Hace cinco años inicié una relación con quien hoy es mi señora. Llevamos tres años casados. Yo tenía una amiga con quien trabajaba desde hace tiempo, a quien conocí antes que a mi señora. Compartíamos muchas cosas, pero éramos sólo amigos. Unos meses antes de casarme, cuando le conté mi decisión, se puso triste y me invitó a ver el DVD "La Boda de Mi Mejor Amigo". Ahí se me declaró y me besó tiernamente. No pasó nada más y prometimos olvidarnos.

El problema es que un mes antes de casarme me di cuenta de que estaba enamorado de ella y no tuve la valentía de parar el matrimonio. Ella fue a la Iglesia y todavía recuerdo la expresión de su mirada cuando di el sí. Como era previsible, mi matrimonio no funcionó, ya que amaba a mi amiga.

Volvimos a vernos y nuestra relación se consolidó en la intimidad. Llevamos tres años juntos, pero cuando nació mi primera hija intentamos no vernos más, puesto que existía un lazo con mi señora que no se podía evitar. Respecto de mi mujer, debería hacerle una estatua, ya que cualquier otra en su situación me habría dejado hace tiempo. Ella no sabe nada, pero siempre ha sospechado de mi amiga, ya que le dijeron que estaba enamorada de mí.

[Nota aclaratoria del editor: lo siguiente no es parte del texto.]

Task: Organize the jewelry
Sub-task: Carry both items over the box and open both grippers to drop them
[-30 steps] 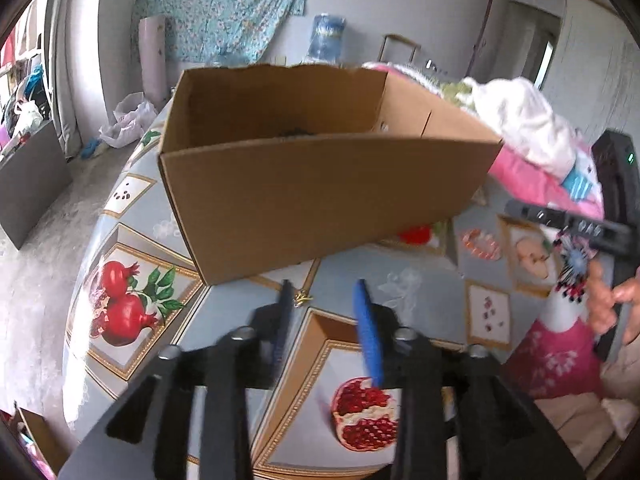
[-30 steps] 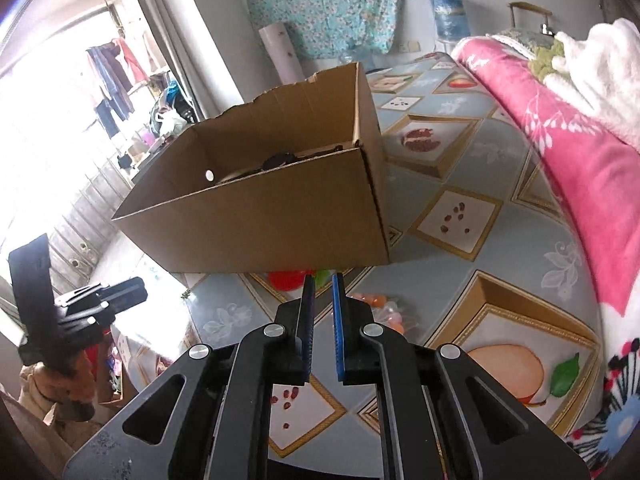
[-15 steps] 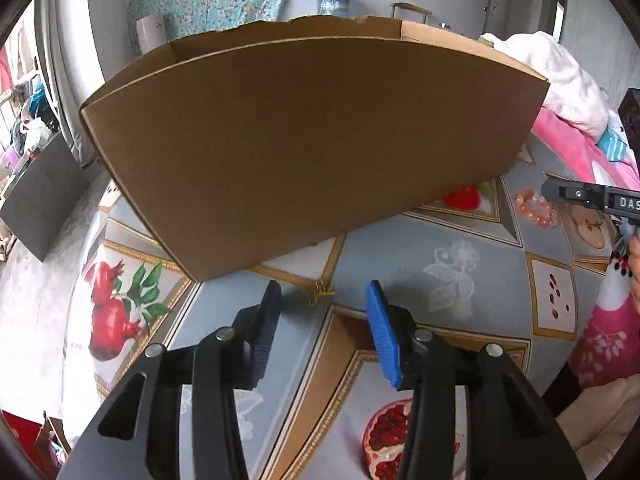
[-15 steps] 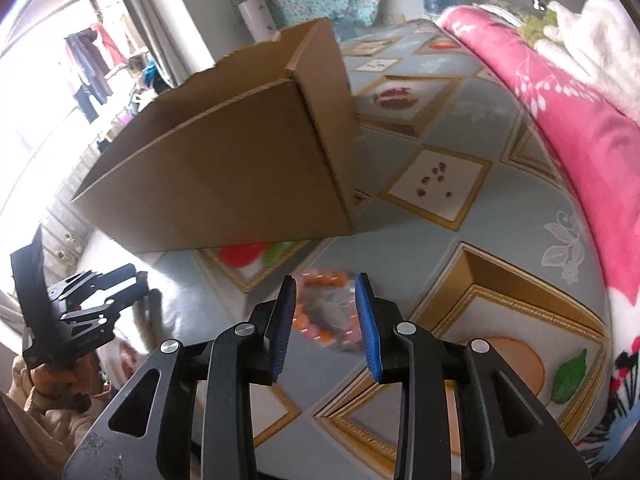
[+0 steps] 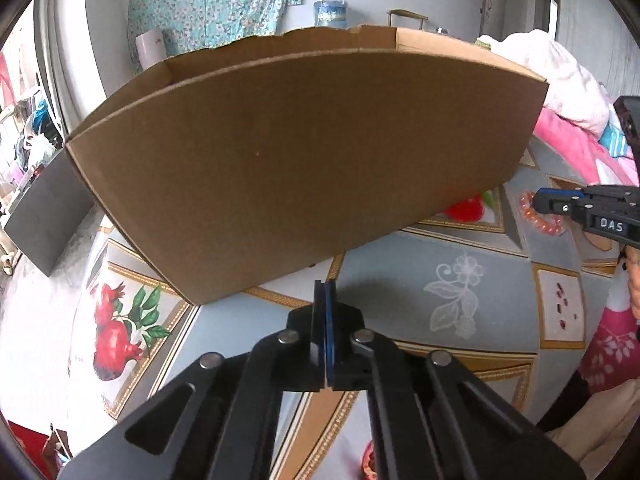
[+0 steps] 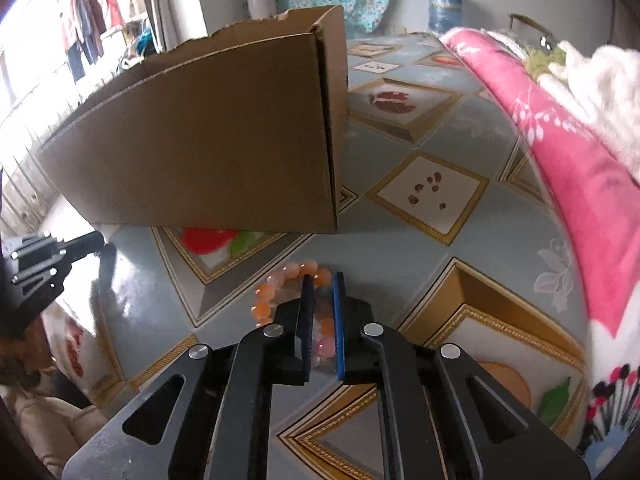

Ahora no nos vemos con mi amiga, pero mi vida se ha tornado un infierno. Varias veces he ido al sicólogo, el que me recomendó dejar a mi esposa y estar con la persona que amo, con la que realmente podría ser feliz. La extraño mucho, pero pienso en el daño que le haré a mi familia. Mi señora y yo somos profesionales y tenemos excelente situación económica, pero a pesar de que tal vez podría ser feliz con ella, no puedo evitar pensar en la mujer que amo.

Por esta razón caí en depresión. A pesar de que no veo a mi amiga, pues ya no trabajamos juntos, he pensado en irme de la ciudad para olvidarla. Espero que me aconseje.

DESESPERADO

Mi viejo:

Antes que nada quiero ser honesto con mis principios. Pienso que forjar una felicidad basada en la infelicidad y desgracia de una mujer e hijos no es buena idea. Dejar muertos y heridos en el camino en pos de una quimera resulta cruel. Usted reconoce que su esposa merece un monumento y que lo ama, de modo que no le corresponde ser desplazada. Además, piense positivo: Al dejar en libertad a esa amiga tan especial le da la oportunidad de rehacer su vida, de encontrar un buen hombre que le dé su apellido y un hogar.

El tiempo, mi amigo, cura o cicatriza todas las heridas sentimentales. Se lo dice uno que sabe de la materia. ˇAh! Irse a otro lugar es una chiquillada.